几秒钟后,那双清澈的眼睛里,突然迸发出一股狂热的光芒。他明白了!这是连长专门给他一个人定的战术暗号!
拍左肩,冲锋前进!
拍右肩,停止戒备!
拍头顶,立刻卧倒!
小石头的眼眶瞬间红透了,他猛地挺直腰板,眼泪在眼眶里打着转,冲着赵铁柱狠狠地点了点头。
“行了,别他娘的像个娘们儿一样掉猫尿。去!替德彪换哨,给老子把眼睛瞪大点!”
赵铁柱一脚轻轻踹在小石头的屁股上。
看着小石头抱着枪,像头精神抖擞的小牛犊一样冲进风雪中。赵铁柱从贴身的兜里摸出那本满是血迹的日记本,借着微弱的光,写下了一行字。

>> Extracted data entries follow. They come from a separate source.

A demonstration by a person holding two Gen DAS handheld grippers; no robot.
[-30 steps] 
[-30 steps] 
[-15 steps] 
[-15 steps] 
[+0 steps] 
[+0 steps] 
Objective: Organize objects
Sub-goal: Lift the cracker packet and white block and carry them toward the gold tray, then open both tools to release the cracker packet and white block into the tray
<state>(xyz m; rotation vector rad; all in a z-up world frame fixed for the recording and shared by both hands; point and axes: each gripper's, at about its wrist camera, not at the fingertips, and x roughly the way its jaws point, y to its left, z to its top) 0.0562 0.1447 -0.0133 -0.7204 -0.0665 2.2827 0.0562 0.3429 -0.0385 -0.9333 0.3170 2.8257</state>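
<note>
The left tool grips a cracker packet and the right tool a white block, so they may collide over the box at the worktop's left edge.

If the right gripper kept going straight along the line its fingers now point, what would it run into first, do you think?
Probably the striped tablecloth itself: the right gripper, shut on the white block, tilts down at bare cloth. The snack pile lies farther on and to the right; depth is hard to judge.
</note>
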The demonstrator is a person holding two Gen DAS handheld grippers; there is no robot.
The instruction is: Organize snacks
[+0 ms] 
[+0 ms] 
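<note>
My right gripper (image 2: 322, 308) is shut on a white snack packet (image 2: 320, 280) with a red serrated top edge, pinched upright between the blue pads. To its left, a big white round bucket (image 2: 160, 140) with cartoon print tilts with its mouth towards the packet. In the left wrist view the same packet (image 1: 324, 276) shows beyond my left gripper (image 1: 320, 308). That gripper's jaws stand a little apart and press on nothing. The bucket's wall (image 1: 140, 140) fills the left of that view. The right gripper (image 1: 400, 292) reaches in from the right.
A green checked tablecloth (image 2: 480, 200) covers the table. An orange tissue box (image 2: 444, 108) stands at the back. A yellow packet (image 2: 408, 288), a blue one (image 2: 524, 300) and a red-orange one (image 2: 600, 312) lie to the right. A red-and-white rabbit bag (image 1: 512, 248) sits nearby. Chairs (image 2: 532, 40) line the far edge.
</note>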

【小石头这娃子,老子越看越像年轻时候的自己。就是比老子当年聪明。那张只有一只耳朵的兔子,被他当成了命。等打完这仗,老子非得见见那个画画的丫头,给她磕个头。】
写完,赵铁柱合上本子,疲惫地闭上了眼睛。
夜越来越深。
风雪在山头上发狂般地呼啸,气温已经降到了零下四十度。
小石头像一尊冰雕一样,趴在阵地最边缘的一个雪窝子里,手里死死地攥着那支M1加兰德步枪,眼睛瞪得像铜铃。
突然,借着云层中透出的一丝惨白月光。
小石头的视线,凝固在了前方距离阵地不到三十米的雪坡边缘。
他在战场上摸爬滚打,对洋鬼子那种宽大、厚重,踩在雪地里会留下深深齿轮印的翻毛皮靴再熟悉不过了。
可是现在,出现在他视线里的那一串脚印,却诡异到了极点。
那是一串被风雪掩盖了一半、深一脚浅一脚的印子。
没有防滑齿痕,底部平滑,脚尖偏尖。
小石头的瞳孔猛地收缩到了针尖大小。
那是华夏老百姓,一针一线纳出来的……千层底布鞋的鞋印!
而且脚印的方向,根本不是从山下的公路上来的。
而是从大后方,从那片连飞鸟都飞不过去的死亡冰原深处,一步步……摸上来的!